Thursday’s Master Investor Market Report featuring WPP, Taylor Wimpey, Sirius Minerals and William Hill

3 mins. to read
Thursday’s Master Investor Market Report featuring WPP, Taylor Wimpey, Sirius Minerals and William Hill
  • UK Government borrowing dropped to £7.4 billion in March, more than £400 million lower than in the same month of 2014. The total for the year so far now stands at £87.3 billion, well below the Office for Budget Responsibility’s £90.2 billion estimate and a drop of £11.1 billion against the comparative period. While the deficit as a percentage of GDP has been more than halved to 4.8% from the 2009/10 financial year when the coalition took power, the Institute of Directors raised concerns that “all the major political parties have talked about the importance of fiscal responsibility. However, they are reluctant to give even the broadest of details about how they are proposing to eliminate the deficit”.
  • US and UK regulators have handed out fines totalling $2.5 billion (£1.66 billion) to Deutsche Bank in relation to the bank’s role in a scheme to fix rates on foreign exchange markets. The firm said that no members of its management board were involved or aware of the misconduct at the time and that it had significantly strengthened its controls. The FCA said that “one division at Deutsche Bank had a culture of generating profits without proper regard to the integrity of the market. This wasn’t limited to a few individuals but, on certain desks, it appeared deeply ingrained.” It added that “Deutsche Bank’s failings were compounded by them repeatedly misleading us. The bank took far too long to produce vital documents and it moved far too slowly to fix relevant systems and controls”.
  • The FTSE 100 closed up by 25.43 points at 7,053.67 points; the FTSE 250 grew by 49.18 points to 17,684.73; the FTSE All Share advanced 12.84 points to 3,808.20; and the FTSE AIM All Share slipped 1.43 points to 749.51 points.

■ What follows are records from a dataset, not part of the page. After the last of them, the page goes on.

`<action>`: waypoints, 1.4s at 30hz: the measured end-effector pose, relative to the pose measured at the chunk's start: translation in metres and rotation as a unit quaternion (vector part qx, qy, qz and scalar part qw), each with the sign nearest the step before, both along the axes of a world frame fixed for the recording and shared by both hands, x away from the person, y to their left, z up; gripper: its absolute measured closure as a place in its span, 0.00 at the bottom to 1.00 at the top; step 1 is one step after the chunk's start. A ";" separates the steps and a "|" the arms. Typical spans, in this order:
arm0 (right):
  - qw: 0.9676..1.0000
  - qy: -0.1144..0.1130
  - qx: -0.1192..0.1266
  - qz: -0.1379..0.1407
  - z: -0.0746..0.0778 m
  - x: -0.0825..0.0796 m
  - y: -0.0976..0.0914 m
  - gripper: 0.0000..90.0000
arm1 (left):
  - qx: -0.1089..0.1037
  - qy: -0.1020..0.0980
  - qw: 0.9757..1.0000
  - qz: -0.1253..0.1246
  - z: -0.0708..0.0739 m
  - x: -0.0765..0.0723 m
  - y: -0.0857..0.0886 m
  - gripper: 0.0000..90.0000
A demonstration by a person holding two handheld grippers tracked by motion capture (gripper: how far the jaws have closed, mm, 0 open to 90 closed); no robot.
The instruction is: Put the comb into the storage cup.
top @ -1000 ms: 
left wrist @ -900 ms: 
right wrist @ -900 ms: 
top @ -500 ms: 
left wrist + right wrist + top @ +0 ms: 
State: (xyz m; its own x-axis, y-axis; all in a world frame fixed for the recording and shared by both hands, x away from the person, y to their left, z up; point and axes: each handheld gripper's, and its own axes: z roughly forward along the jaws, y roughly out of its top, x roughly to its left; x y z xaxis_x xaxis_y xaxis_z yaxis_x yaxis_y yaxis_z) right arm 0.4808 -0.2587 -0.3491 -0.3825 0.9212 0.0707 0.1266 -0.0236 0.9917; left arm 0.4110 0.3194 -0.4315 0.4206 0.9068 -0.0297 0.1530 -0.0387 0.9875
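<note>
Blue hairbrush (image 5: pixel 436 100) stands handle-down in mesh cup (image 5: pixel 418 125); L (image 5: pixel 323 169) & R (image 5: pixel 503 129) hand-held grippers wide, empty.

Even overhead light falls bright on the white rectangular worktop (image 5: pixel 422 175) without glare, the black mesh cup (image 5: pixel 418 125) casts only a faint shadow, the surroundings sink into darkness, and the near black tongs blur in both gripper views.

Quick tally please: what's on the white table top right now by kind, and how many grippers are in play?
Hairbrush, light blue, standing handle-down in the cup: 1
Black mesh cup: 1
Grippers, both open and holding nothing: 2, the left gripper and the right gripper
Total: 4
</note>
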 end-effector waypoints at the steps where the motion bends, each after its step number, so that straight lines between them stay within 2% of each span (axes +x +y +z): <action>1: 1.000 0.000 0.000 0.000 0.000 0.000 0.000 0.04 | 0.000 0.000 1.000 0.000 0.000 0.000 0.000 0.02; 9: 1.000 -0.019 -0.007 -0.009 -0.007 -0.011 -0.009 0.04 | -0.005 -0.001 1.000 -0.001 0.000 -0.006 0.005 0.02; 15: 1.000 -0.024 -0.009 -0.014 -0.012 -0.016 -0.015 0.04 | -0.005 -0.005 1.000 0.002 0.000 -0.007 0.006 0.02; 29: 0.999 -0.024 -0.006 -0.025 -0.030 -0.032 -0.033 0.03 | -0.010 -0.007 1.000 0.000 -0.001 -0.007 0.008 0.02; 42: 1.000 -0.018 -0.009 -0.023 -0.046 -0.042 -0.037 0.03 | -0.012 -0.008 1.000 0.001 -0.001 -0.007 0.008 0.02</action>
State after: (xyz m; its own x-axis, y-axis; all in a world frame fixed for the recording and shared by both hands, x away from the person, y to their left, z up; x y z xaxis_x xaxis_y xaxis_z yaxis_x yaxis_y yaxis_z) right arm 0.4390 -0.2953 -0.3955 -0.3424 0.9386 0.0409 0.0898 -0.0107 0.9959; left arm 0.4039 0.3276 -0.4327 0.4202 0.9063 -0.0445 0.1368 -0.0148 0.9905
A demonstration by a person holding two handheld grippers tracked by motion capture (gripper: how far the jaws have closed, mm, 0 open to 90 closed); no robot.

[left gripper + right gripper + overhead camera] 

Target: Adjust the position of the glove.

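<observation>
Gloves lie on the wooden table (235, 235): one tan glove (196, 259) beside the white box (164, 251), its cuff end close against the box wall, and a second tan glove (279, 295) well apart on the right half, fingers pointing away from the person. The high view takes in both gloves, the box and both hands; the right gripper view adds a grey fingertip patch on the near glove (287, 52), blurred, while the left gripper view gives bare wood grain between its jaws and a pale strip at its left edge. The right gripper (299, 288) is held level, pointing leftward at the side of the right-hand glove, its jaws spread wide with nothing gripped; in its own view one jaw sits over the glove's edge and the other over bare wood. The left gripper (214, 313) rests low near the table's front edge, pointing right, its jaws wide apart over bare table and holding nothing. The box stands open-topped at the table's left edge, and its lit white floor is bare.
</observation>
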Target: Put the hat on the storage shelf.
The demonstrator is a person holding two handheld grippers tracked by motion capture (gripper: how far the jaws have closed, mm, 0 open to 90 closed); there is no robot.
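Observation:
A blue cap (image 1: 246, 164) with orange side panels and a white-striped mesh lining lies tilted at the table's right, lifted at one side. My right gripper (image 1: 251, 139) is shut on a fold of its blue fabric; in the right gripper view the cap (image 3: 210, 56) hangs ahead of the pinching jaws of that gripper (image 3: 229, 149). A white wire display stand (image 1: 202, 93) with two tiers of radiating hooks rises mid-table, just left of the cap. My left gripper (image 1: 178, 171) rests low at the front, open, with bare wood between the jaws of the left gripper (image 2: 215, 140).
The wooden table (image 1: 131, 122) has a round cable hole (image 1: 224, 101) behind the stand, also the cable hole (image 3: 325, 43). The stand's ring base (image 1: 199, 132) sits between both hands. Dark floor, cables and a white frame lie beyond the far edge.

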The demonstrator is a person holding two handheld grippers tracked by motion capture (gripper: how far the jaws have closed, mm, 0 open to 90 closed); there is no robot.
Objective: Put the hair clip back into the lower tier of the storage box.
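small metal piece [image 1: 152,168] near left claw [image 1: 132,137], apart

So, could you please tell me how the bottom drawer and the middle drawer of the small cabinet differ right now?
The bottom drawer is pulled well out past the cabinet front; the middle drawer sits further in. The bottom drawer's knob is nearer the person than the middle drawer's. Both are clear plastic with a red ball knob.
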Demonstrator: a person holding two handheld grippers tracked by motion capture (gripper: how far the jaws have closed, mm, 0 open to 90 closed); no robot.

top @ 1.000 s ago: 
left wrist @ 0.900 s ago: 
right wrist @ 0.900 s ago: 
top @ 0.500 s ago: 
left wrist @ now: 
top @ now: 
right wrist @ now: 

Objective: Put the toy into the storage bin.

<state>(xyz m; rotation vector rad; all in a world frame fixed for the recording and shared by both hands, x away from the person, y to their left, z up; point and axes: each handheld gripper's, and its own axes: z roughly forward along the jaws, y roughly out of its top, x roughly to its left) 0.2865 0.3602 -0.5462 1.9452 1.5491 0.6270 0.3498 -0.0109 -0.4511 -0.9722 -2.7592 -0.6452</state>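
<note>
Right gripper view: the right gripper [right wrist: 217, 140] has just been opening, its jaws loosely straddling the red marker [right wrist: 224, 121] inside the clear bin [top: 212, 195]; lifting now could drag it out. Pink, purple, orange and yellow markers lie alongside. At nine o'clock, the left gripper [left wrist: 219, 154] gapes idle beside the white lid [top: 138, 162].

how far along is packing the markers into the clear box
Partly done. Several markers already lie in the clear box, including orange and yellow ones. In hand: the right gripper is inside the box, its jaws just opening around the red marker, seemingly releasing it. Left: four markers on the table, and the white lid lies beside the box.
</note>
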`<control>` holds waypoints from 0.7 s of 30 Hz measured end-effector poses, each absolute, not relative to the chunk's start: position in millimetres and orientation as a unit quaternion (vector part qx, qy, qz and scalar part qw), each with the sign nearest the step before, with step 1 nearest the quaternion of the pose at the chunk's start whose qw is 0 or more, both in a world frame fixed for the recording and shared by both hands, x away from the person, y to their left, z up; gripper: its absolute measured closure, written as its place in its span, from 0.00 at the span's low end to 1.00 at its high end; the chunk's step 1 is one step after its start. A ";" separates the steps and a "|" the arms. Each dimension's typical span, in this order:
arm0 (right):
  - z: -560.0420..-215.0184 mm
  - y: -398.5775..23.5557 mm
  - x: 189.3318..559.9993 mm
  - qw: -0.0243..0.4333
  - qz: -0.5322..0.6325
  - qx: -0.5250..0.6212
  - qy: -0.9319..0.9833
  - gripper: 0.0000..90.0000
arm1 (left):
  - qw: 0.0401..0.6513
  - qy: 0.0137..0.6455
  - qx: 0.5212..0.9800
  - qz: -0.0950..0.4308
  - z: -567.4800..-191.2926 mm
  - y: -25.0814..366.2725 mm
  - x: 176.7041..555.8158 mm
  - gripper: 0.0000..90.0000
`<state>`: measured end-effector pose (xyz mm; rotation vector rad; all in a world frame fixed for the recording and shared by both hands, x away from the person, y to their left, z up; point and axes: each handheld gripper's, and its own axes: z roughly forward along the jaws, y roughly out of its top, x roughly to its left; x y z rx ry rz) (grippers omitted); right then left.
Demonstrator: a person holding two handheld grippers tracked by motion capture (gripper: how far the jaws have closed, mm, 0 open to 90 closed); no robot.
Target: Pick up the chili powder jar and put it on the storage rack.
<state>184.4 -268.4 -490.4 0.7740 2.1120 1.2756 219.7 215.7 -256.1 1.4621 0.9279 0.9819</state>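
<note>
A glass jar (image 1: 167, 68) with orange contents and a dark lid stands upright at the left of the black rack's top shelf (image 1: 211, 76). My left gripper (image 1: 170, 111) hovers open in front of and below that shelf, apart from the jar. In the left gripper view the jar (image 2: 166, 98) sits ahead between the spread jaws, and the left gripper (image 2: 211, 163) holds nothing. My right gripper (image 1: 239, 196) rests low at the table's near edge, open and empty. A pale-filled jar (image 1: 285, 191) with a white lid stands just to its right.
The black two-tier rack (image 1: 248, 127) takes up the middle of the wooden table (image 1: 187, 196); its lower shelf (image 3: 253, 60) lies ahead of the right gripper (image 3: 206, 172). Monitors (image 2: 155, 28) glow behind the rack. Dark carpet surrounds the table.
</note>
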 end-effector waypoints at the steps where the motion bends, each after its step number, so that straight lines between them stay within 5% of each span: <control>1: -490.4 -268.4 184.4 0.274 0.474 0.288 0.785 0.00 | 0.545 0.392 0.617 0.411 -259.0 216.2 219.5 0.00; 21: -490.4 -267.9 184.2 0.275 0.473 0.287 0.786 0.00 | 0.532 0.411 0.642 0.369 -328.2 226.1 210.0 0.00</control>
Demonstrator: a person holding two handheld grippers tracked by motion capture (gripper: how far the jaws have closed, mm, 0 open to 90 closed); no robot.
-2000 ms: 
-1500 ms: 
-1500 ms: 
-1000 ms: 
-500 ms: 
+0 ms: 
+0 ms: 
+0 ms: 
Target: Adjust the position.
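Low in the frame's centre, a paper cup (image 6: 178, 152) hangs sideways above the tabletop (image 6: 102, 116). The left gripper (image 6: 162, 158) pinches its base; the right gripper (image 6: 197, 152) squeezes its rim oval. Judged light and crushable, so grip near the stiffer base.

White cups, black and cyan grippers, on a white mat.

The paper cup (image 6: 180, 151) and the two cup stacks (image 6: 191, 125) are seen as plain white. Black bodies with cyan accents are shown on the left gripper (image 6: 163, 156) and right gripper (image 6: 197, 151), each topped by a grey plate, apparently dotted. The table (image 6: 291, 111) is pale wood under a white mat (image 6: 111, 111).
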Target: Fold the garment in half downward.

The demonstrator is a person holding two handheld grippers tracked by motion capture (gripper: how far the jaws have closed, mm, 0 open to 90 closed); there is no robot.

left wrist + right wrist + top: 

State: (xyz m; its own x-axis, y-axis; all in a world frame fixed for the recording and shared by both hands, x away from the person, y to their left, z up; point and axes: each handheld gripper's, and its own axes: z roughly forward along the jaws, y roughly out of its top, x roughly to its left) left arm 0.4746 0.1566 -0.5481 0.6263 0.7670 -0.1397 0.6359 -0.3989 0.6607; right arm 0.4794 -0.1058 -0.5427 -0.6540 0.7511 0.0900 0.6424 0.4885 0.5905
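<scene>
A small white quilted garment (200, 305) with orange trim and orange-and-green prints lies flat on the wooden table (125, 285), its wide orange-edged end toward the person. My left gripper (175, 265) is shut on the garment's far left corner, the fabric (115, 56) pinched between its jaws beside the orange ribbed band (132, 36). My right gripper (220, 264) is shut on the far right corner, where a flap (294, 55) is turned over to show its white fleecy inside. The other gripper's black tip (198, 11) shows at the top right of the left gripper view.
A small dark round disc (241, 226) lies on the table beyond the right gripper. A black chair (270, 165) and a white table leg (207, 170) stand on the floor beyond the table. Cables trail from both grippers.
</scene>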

Marketing and public relations giant WPP (WPP) reported revenues of £2.78 billion for the 3 months ended 31st March, up by 8.3% in sterling terms over the comparative period, with like-for-like growth in all divisions except data investment management. Market conditions remain somewhat challenging with many clients still focused on cost control and restricting advertising budgets, which has led to a slowdown in sales growth. The shares declined by 24p to 1,572p.


Housebuilder Taylor Wimpey (TW.) said that trading has remained strong during the spring sales season with an affordable mortgage environment and strong buyer sentiment helping to generate slightly improved sales per outlet relative to 2014. The total order book is up by 12% at £1.9 billion and average selling prices for homes have risen by 14% to £282,900. Disruption from current events is less than expected and analysts from Jefferies said that “Taylor Wimpey has seen a strong first quarter and so far the election has not led to a reduction in demand. With Help to Buy running very smoothly and cross party political consensus that we need more houses, the electorate are currently voting with their feet and buying houses”. Taylor Wimpey shares grew by 1.40p to 165.7p.

UK-based potash developer Sirius Minerals (SXX) had is shares suspended today, pending a public meeting of Redcar and Cleveland Borough Council to discuss its planning permission application for the York Potash mine and related transit requirements. The council voted unanimously in favour of the project, meaning that there are only two required permits outstanding. WH Ireland’s Paul Smith commented, “we feel that the York Potash project has proved that it in principle it can pass through the high thresholds set by the authorities and the public”. Sirius Minerals shares rose by 1p to 14p.

Bookmaker William Hill (WMH) saw group operating profits for the first quarter of 2015 fall by 19% after the company posted its largest ever weekly loss in the third week of January following a string of unfavourable sporting results and the increase in UK Machine Games Duty. Overall revenues were up by 1%. Greg Johnson, an analyst at Shore Capital, said that the results were a “pretty mixed bag, with the comments around “yet to recoup the £14m shortfall from week 3” suggesting modest downside to our forecasts of £267m”. However, he retained an overall positive stance on the company. The shares dropped by 11.1p to 361.2p.

Tomorrow’s news today

AstraZeneca (AZN), Spectris (SXS) and Record (REC) will be among the firms publishing updates and results tomorrow morning.

Quote of the day

“I never learn anything talking. I only learn things when I ask questions.”